§ GOAL OF THE EXERCISE
Lines in the listing below that hold "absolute" are the ones to copy.

Start of Block

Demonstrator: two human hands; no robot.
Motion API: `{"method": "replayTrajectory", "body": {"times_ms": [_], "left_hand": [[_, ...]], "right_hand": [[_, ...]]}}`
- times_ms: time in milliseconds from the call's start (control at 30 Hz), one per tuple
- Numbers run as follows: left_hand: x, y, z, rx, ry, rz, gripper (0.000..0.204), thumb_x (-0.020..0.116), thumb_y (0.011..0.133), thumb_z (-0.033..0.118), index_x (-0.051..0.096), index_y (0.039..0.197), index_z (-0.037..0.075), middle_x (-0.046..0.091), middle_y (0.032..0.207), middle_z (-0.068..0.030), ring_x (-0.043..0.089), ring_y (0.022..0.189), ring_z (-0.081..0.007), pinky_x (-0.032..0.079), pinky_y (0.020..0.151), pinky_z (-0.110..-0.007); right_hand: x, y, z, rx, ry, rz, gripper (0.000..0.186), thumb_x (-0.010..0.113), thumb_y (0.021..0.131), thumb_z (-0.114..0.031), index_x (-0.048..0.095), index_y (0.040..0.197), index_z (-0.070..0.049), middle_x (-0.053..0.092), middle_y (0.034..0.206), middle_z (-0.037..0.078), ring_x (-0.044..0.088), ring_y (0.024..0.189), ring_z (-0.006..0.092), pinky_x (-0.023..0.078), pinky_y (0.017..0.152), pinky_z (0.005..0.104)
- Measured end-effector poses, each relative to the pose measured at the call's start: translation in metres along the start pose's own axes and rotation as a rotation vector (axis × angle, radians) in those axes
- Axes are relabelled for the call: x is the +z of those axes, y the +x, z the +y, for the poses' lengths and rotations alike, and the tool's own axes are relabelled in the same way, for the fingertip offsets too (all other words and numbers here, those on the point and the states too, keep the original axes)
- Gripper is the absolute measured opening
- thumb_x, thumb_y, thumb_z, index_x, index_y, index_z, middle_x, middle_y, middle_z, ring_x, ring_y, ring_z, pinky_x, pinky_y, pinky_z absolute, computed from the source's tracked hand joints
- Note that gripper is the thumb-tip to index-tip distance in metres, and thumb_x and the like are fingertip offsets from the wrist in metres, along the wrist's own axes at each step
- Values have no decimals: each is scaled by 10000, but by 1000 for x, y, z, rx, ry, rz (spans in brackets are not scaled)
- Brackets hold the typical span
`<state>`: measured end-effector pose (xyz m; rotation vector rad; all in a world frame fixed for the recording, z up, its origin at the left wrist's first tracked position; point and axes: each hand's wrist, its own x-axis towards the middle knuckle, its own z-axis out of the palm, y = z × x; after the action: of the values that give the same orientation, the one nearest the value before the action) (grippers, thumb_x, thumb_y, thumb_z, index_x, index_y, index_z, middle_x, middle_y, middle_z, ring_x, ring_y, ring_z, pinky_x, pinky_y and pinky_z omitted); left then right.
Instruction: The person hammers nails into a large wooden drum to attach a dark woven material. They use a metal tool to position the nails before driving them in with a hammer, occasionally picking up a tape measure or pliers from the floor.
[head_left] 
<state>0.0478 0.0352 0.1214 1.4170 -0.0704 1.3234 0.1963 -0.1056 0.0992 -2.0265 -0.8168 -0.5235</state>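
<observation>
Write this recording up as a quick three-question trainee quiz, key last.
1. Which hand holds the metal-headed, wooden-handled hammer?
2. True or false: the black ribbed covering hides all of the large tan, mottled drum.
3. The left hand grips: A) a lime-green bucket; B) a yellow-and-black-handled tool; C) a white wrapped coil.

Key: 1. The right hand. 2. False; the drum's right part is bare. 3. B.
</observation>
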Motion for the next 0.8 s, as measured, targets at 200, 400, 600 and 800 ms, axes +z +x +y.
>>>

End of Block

§ RESPONSE TO THE EXERCISE
- Gripper is the absolute measured opening
- thumb_x, thumb_y, thumb_z, index_x, index_y, index_z, middle_x, middle_y, middle_z, ring_x, ring_y, ring_z, pinky_x, pinky_y, pinky_z absolute, computed from the source's tracked hand joints

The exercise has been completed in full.